「1万を見たんだから、1万で起こり得る可能性だけ考えれば」のおかしさを、別の視点から例示的に説明してみよう。
「2万かも、5千かも」という状況はどういうものか。封筒のセットが1万・2万か、1万・5千かと思い悩んでいる状態だ。
しかし、封筒のセットの中身は既に決定済みだ。プレーヤーに不明なだけでね。
とりあえず5千と2万の確率が同じとして(多数回の試行可能を含意)、次のようになる。

部屋が二つあり、一つの部屋には1万-2万の封筒セット、他方の部屋には1万-5千の封筒セットがある。プレーヤーは部屋を一つ選んで入室する。
・1万-2万のセットの部屋に入って、1万の封筒を選んだ。
・1万-5千のセットの部屋に入って、1万の封筒を選んだ。

これのどちらなのか、と考えているわけだ。交換すると決めたとすれば「1万払って、他方を選ぶ」ことになる。
数式は、0.5(2万-1万)+0.5(5千-1万)=2500だろうね。得をする。おそらく、これが交換で得ということだろう。
だからこそ、2万の封筒数と5千の封筒数の比が1:2なら交換で、(1/3)(2万-1万)+(2/3)(5千-1万)=1万/3+(-1万/3)=0で同じともしているはずだな。
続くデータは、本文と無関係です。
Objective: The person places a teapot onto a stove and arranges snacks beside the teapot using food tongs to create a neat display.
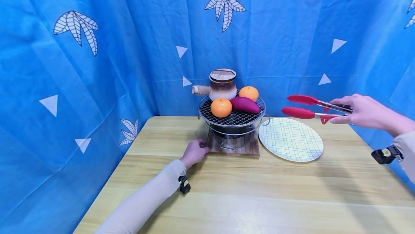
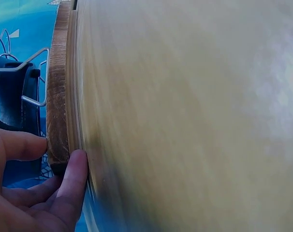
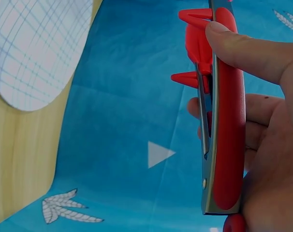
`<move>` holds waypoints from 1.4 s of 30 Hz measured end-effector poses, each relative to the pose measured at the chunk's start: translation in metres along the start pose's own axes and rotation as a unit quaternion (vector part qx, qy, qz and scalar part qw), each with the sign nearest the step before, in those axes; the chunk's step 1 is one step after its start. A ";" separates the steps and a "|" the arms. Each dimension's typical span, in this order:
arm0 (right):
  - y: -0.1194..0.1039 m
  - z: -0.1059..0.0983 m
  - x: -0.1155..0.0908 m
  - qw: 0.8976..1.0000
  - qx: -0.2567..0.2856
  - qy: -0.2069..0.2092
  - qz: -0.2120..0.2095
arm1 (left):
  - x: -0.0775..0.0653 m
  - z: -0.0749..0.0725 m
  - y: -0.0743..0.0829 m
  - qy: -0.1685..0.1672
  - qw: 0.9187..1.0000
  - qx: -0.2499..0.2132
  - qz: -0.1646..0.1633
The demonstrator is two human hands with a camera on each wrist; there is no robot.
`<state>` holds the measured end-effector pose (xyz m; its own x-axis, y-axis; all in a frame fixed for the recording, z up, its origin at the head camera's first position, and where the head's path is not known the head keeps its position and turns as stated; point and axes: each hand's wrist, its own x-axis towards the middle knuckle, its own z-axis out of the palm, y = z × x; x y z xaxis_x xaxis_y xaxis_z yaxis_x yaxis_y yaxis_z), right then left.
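Note:
My right hand (image 1: 363,111) grips red-tipped tongs (image 3: 228,111) by the handles, thumb along one arm. The tongs' two red heads are spread apart in the air near the white checked plate (image 1: 291,140). With thumb and fingers my left hand (image 1: 194,151) pinches the front left corner of a dark wooden board (image 2: 58,96). On that board stands a round grill (image 1: 231,118) with a black mesh top. The mesh carries two oranges (image 1: 221,107), a purple sweet potato (image 1: 245,105) and a small lidded pot (image 1: 223,86) with a side handle.
The light wood table (image 1: 246,194) runs toward me, its back edge close behind the grill and plate. A blue patterned curtain (image 1: 279,39) hangs behind and along both sides. The grill has wire loop handles (image 1: 266,120) sticking out at its sides.

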<state>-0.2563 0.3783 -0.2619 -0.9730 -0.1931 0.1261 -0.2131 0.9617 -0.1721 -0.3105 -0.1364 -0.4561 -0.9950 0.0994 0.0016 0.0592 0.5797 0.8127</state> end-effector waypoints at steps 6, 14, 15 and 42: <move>0.013 0.008 -0.002 1.000 0.012 -0.015 0.013 | 0.000 0.000 0.000 0.002 1.000 0.001 -0.004; 0.028 0.018 -0.006 0.999 0.014 -0.037 0.025 | 0.000 0.000 0.001 -0.003 1.000 -0.018 -0.009; 0.029 0.020 -0.007 0.999 0.018 -0.040 0.027 | 0.000 0.000 0.001 -0.004 1.000 -0.020 -0.010; 0.060 0.079 -0.019 0.992 0.090 -0.081 0.031 | -0.002 0.001 0.001 -0.004 1.000 -0.020 -0.014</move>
<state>-0.2575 0.4246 -0.3515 -0.9829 -0.1781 -0.0457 -0.1514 0.9251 -0.3482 -0.3087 -0.1355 -0.4562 -0.9956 0.0900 -0.0268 0.0273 0.5499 0.8348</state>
とりあえず、2万の封筒数と5千の封筒数の比が等しい場合で考えよう。0.5(2万-1万)+0.5(5千-1万)=2500の方だ。
この0.5って何だ、と考えると「二つの部屋のうち、一つを選ぶ確率」だな。部屋を選ぶときに0.5を使っている。
1万を見た後の2万か5千かの確率と思いがちのようだが(設問の引っ掛けかもね)、どうなのか。
よく考えれば行為の時系列は「部屋を一つ選んだ」→「最初に選んだ封筒の1万を見た」だ。

「1万を選んだ」を既定事実として考えると、「部屋を確率0.5で一つ選んだ」は過去、すなわち既定事実となる。
くどいようだが、確率0.5は使用済みで、1万の他方が2万か、5千はもう決まっているわけだな。2万と5千は事象として排他的ということね。
つまりね、「1万を見た」より過去の事象、すなわち決定済み事項に確率0.5を適用する、というのは変じゃないの、ということだ。